Comparative transcriptome profiling of different tissues from beta-carotene-enhanced transgenic soybean and its non-transgenic counterpart

Abstract

Beta-carotene-enhanced transgenic soybeans, harboring genes encoding phytoene synthase and carotene desaturase under the control of a seed-specific promoter, were developed to alleviate vitamin A deficiency in populations, the diet of which was deficient in this vitamin. However, metabolic engineering of carotenoid biosynthetic pathways often has unintended effects, leading to major metabolic changes in plants that harbor endogenous beta-carotene biosynthesis pathways. In the present study, we performed transcriptome profiling analysis using RNA-seq to investigate the changes in the transcriptome and some unintended pleiotropic effects on the leaves, stems, roots, and seeds of beta-carotene-enhanced transgenic soybean lines, and compared them to those of their non-transgenic counterpart donor variety Kwangan. We observed that transgenic soybeans showed significant changes in secondary metabolic biosynthesis in leaves and down-regulated galactose metabolism in roots. Differentially expressed genes in the transgenic group, which were significantly up-regulated, included those encoding glycine-aspartic acid-serine-leucine-motif esterase/lipase, known as cutin synthase and cutinase.

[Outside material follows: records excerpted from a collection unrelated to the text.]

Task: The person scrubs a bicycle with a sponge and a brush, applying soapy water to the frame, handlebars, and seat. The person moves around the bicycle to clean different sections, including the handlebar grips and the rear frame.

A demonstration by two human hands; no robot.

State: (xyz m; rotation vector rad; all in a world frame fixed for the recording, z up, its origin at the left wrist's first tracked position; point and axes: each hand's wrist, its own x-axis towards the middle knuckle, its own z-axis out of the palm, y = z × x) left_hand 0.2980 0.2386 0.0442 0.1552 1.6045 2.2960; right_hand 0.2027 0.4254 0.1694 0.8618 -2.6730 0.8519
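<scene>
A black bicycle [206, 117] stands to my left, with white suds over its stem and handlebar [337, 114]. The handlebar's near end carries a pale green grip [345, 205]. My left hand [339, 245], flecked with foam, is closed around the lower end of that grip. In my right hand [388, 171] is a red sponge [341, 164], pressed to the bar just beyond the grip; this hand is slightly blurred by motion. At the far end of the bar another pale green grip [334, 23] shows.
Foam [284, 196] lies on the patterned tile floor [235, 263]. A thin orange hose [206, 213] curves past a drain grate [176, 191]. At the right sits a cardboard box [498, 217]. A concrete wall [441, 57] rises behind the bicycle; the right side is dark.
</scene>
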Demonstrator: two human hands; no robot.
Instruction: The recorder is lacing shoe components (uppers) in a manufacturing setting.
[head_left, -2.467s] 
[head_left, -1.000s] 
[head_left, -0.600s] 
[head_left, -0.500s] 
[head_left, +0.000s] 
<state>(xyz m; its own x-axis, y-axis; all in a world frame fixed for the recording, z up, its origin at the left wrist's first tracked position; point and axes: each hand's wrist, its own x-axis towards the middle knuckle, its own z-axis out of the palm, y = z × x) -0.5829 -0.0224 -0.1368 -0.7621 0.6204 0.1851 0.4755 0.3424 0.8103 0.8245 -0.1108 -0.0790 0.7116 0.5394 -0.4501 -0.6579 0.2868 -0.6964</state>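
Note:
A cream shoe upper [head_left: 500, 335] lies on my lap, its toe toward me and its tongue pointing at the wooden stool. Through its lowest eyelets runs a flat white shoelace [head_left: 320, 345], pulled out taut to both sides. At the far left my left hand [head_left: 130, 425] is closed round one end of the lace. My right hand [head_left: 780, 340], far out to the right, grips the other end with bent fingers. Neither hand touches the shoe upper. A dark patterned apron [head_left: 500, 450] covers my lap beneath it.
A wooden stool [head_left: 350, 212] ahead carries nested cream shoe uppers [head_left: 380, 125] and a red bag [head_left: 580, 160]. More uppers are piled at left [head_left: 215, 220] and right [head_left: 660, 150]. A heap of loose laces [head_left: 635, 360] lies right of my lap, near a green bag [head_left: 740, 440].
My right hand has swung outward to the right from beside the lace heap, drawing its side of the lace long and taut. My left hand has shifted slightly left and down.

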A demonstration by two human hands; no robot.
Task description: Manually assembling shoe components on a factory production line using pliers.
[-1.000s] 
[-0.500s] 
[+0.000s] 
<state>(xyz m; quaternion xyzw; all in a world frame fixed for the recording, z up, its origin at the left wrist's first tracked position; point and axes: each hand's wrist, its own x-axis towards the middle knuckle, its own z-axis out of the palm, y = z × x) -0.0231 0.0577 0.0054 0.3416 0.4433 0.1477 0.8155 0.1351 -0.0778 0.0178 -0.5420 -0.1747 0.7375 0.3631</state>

These results suggested enhanced beta-carotene biosynthesis may affect related enzymes to carbohydrate metabolism and fatty acid metabolism. Hence, we speculated that upregulation of cutin polymerization resulted in thickened seed coat and delayed seed germination of transgenic soybeans. Furthermore, downregulation of raffinose family oligosaccharide biosynthesis may cause redundancy of myo-inositol, a substrate of phytin formation. This could lead to phytic globoids accumulation in transgenic soybean seeds. The present imformation would be important for transgenic plant development via carotenoid metabolic engineering, with focus on beta-carotene over-production.